There is no such RFC. The only place where something related to ASN.1 is
explicited is in RFC 4511 :
4. Elements of Protocol
The protocol is described using Abstract Syntax Notation One
([ASN.1]) and is transferred using a subset of ASN.1 Basic Encoding
Rules ([BER]). Section 5 specifies how the protocol elements are
encoded and transferred.
and specifically :
5.1. Protocol Encoding
The protocol elements of LDAP SHALL be encoded for exchange using the
Basic Encoding Rules [BER] of [ASN.1] with the following
restrictions:
- Only the definite form of length encoding is used.
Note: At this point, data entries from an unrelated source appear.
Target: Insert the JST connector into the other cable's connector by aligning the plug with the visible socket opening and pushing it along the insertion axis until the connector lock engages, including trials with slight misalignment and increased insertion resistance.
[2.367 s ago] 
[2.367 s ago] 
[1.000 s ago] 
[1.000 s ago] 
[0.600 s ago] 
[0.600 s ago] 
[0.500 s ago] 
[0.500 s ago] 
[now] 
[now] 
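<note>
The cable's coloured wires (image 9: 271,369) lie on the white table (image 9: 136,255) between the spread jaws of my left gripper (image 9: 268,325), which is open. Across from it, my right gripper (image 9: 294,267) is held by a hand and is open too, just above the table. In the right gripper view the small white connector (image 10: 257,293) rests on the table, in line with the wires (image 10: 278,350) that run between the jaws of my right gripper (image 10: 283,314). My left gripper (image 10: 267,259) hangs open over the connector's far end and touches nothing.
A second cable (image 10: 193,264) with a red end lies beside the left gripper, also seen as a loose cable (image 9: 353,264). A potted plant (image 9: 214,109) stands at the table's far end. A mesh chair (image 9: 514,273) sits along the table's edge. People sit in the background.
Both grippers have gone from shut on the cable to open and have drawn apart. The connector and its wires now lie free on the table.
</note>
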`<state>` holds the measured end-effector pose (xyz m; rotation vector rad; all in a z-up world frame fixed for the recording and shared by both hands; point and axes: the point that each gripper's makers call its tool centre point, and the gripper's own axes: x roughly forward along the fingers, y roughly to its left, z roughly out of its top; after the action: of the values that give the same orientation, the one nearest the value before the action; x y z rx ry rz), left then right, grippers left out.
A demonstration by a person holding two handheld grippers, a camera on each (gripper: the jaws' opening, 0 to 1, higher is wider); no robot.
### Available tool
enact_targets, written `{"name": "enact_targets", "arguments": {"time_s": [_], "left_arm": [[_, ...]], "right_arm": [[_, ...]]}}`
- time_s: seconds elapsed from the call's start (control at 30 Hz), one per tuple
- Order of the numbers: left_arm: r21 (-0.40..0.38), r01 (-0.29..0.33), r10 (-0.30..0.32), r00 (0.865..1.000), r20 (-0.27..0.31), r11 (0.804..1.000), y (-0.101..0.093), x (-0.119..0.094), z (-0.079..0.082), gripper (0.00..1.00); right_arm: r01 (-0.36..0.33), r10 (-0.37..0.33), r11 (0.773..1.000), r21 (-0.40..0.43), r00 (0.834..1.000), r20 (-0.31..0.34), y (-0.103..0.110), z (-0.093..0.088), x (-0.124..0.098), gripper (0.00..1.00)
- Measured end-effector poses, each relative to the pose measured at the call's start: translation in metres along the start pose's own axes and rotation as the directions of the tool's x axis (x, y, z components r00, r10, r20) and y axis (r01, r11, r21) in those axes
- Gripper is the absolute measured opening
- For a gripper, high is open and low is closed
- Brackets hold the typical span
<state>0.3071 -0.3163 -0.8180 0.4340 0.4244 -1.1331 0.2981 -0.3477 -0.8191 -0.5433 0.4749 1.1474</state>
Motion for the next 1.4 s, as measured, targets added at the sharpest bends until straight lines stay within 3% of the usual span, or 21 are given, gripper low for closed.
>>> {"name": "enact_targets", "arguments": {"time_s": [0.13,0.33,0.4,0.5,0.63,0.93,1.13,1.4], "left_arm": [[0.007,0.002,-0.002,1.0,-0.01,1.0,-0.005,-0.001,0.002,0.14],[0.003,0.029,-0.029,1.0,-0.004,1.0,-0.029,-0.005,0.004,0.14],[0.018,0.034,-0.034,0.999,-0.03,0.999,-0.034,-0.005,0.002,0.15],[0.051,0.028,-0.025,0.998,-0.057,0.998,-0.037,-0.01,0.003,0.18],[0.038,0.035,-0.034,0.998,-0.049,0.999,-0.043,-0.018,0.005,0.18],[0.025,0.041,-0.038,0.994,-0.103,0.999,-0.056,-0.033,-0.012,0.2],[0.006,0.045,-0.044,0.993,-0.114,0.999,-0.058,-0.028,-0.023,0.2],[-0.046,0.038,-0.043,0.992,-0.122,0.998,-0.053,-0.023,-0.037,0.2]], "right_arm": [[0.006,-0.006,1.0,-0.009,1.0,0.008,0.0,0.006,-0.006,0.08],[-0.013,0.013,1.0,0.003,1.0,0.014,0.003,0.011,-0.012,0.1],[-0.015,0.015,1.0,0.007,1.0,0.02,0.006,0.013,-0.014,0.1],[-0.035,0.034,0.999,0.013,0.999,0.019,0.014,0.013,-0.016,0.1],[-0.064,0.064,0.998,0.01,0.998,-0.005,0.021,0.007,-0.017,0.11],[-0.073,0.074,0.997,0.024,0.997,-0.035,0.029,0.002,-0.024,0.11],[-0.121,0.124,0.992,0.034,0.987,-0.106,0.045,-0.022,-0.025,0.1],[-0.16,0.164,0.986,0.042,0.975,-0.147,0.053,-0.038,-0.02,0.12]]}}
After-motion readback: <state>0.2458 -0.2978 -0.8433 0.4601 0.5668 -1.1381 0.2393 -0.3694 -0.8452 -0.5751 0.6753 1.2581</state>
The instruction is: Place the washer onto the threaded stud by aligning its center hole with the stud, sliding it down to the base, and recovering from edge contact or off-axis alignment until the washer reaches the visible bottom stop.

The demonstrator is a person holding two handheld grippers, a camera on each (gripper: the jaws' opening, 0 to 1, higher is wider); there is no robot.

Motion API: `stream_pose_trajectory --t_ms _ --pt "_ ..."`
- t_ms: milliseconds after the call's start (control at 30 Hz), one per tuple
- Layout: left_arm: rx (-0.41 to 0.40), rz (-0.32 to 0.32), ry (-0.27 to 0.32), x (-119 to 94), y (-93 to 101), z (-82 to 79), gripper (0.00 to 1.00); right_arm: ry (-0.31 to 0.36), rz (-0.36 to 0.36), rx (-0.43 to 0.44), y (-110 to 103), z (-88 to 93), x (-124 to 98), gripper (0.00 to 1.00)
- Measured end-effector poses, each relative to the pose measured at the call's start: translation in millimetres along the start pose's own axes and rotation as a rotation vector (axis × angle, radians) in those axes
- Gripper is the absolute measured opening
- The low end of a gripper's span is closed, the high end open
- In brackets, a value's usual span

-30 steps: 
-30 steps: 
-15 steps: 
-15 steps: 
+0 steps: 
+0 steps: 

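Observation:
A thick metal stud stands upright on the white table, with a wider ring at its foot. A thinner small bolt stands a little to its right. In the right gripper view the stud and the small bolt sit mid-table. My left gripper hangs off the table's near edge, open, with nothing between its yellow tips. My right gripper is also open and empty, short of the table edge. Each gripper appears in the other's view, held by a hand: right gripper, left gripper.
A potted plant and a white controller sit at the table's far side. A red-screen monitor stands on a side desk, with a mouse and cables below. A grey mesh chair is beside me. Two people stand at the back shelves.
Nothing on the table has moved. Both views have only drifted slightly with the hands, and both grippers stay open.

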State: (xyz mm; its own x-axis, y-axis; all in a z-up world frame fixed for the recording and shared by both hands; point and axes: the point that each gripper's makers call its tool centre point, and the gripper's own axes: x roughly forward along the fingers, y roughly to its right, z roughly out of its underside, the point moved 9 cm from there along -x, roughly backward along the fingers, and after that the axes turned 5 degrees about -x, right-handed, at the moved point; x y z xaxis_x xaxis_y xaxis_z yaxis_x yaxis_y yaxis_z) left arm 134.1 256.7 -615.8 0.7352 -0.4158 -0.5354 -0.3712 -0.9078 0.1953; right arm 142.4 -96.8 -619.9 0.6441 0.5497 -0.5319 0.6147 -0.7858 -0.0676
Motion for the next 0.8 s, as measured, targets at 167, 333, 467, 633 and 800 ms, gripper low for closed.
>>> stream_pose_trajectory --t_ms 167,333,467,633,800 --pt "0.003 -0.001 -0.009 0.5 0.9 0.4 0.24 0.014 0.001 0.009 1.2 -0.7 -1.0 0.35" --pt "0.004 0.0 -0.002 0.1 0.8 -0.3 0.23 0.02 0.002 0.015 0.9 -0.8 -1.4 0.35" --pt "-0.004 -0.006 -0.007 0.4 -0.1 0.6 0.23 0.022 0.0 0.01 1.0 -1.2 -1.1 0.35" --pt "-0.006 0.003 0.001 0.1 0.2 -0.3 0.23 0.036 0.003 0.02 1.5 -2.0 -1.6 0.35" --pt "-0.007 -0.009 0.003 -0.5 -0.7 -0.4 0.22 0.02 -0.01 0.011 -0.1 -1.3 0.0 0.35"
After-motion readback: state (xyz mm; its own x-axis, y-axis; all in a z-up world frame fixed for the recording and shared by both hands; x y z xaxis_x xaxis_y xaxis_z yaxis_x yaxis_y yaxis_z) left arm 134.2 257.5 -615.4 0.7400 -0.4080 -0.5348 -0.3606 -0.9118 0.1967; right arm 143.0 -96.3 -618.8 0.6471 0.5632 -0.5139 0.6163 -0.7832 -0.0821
- OCTET STRING values are encoded in the primitive form only.
- If the value of a BOOLEAN type is true, the encoding of the value
octet is set to hex "FF".
- If a value of a type is its default value, it is absent. Only some
BOOLEAN and INTEGER types have default values in this protocol
definition.
These restrictions are meant to ease the overhead of encoding and
decoding certain elements in BER.
These restrictions do not apply to ASN.1 types encapsulated inside of
OCTET STRING values, such as attribute values, unless otherwise
stated.
So to speak, this is just a subset of the BER encoding. Note that Kerberos uses
a slightly different encoding : DER.